📖 Chapters

Data Structures and Algorithms in C (DSA)

Category: IT Fundamentals & Programming

This course is designed to help learners master the core concepts of Data Structures and Algorithms (DSA) using the C programming language. Starting from the basics and advancing to complex topics like graphs, dynamic programming, and memory optimization, this course …

Trie (Prefix Tree)

📘 Chapter: Trie (Prefix Tree)

Moving beyond numerical data, we now delve into a specialized tree-like data structure optimized for storing and querying collections of strings: the Trie, pronounced "try" (from retrieval), also known as a Prefix Tree. Unlike binary search trees which store keys at nodes, a Trie stores characters at nodes, and paths from the root to a node represent prefixes of words or complete words. This structure makes Tries exceptionally efficient for operations involving prefixes, such as autocomplete, spell checkers, and IP routing.

🌳 What is a Trie? Character by Character

A Trie is a tree data structure that efficiently stores and retrieves keys in a dynamic set or associative array, where the keys are typically strings.

Each node in a Trie represents a single character or a part of a key.
The root node typically represents an empty string.
Each child pointer of a node corresponds to a character.
Nodes can optionally have a boolean flag (e.g., `isEndOfWord`) to indicate if the path to that node forms a complete word.
All children of a node share a common prefix (the string represented by the path from the root to their parent node).

This structure minimizes redundant storage of prefixes and enables very fast prefix-based searches.

🔧 Core Operations on a Trie

1. Insertion (Insert)

To insert a word into a Trie, we traverse the tree character by character.

Start from the root.
For each character in the word:
- If the character's corresponding child node exists, move to that child.
- If not, create a new node for that character and link it, then move to the new node.
Once all characters are processed, mark the last node as `isEndOfWord = true`.
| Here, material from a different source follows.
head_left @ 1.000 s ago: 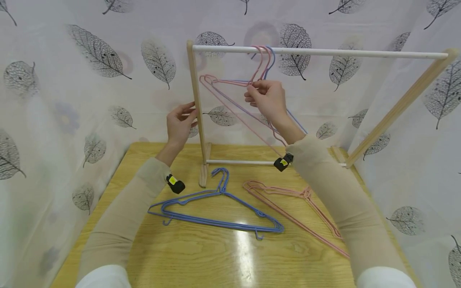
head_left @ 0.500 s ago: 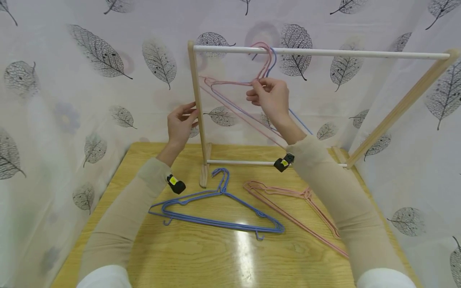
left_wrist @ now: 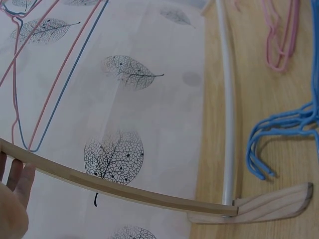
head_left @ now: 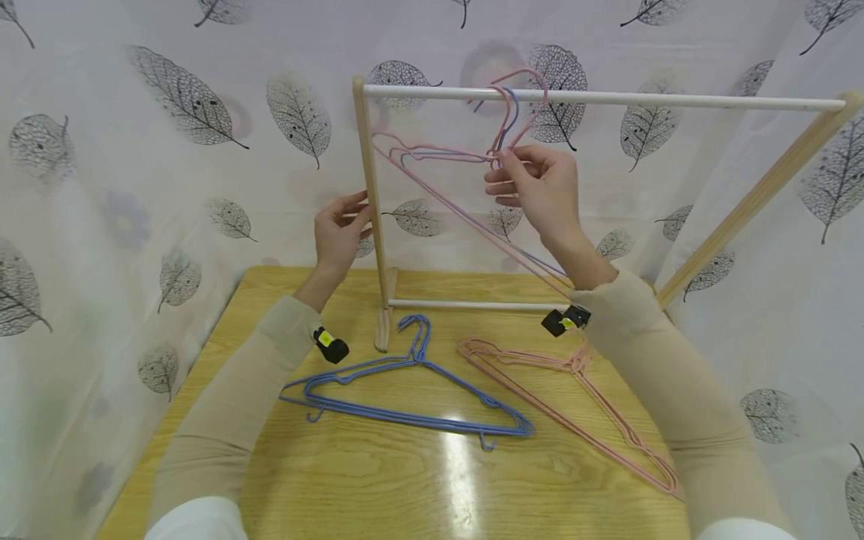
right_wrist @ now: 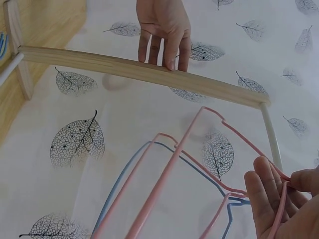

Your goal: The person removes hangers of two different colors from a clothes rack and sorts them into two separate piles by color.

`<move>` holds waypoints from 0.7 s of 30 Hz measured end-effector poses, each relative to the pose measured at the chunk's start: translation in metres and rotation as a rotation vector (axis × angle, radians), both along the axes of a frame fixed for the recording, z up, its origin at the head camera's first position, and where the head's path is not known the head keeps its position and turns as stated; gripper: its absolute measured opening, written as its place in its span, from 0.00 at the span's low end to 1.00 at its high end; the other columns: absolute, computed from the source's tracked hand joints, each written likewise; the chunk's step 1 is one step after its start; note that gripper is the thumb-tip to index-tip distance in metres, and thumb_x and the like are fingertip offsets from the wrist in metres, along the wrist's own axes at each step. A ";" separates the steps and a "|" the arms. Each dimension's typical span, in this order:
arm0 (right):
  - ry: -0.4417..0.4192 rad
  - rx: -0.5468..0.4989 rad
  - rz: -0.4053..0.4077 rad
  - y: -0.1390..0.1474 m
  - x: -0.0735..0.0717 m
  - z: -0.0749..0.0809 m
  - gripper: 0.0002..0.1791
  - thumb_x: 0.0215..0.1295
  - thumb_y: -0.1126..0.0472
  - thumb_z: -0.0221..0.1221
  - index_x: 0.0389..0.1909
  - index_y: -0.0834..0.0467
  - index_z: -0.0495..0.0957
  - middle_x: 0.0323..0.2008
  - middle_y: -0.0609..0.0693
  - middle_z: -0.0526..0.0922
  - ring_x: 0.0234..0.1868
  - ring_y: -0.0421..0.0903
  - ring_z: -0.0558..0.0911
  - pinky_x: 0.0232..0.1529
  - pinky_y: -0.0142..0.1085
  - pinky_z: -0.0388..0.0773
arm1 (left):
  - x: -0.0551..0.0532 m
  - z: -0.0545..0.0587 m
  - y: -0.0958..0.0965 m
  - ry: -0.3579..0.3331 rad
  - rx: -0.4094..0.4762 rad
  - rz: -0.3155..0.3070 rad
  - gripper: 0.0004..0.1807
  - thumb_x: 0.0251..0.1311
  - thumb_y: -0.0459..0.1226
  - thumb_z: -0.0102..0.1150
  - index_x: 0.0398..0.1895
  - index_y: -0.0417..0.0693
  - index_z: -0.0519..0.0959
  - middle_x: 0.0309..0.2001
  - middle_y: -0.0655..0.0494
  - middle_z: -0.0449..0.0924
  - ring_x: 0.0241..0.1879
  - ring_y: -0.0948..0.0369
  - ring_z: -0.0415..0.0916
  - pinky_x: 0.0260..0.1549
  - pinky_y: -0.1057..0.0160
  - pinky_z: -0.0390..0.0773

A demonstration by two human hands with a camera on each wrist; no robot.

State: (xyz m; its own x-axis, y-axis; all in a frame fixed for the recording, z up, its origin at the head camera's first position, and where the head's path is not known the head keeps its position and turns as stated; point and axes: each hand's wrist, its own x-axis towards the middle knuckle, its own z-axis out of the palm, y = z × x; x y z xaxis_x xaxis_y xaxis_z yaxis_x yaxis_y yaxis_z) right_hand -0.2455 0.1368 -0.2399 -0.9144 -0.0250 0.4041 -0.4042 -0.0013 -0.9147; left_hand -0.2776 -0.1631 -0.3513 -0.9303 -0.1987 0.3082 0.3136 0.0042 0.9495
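Observation:
My right hand pinches a pink hanger just below its hook, between thumb and index finger. That hook rises over the white top rail of a small wooden clothes rack. Behind it, another pink hanger and a blue hanger hang on the rail. In the right wrist view the held pink hanger is nearest, its shoulder pointing toward the left post. My left hand holds the rack's left wooden post about halfway up, fingertips at its edge. The left wrist view shows only part of this left hand.
Several blue hangers lie stacked on the wooden table, hooks toward the rack. To their right lie several pink hangers, close to my right forearm. A lower white bar joins the rack's feet. A leaf-patterned curtain surrounds the table.
My right hand has moved right, bringing the pink hanger along. Its hook has gone from lying on the rail to standing above it. My left hand has stayed on the post.

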 end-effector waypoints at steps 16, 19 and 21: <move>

// Trie Node structure (Conceptual)
#define ALPHABET_SIZE 26 // For lowercase English letters

struct TrieNode {
    struct TrieNode* children[ALPHABET_SIZE];
    int isEndOfWord; // 1 if this node represents the end of a word, 0 otherwise
};

// Function to create a new Trie node
struct TrieNode* createTrieNode() {
    struct TrieNode* pNode = (struct TrieNode*)malloc(sizeof(struct TrieNode));
    if (pNode) {
        pNode->isEndOfWord = 0;
        for (int i = 0; i < ALPHABET_SIZE; i++)
            pNode->children[i] = NULL;
    }
    return pNode;
}

// Insert operation for Trie
void insertTrie(struct TrieNode* root, const char* key) {
    struct TrieNode* pCrawl = root;
    for (int i = 0; i < strlen(key); i++) {
        int index = key[i] - 'a'; // Assuming lowercase 'a'-'z'
        if (!pCrawl->children[index])
            pCrawl->children[index] = createTrieNode();
        pCrawl = pCrawl->children[index];
    }
    // Mark last node as leaf
    pCrawl->isEndOfWord = 1;
}

Time Complexity: O(L), where L is the length of the key. This is very efficient as it does not depend on the number of keys 'n' in the Trie, only on the length of the word being inserted.

2. Search (Search)

To search for a word or a prefix in a Trie, we traverse it character by character, similar to insertion.

Start from the root.
For each character in the query string:
- If the character's corresponding child node exists, move to that child.
- If not, the string (or prefix) is not in the Trie.
If we successfully traverse all characters, then:
- For a full word search: Check if the `isEndOfWord` flag of the last node is `true`.
- For a prefix search: The prefix exists if traversal completes.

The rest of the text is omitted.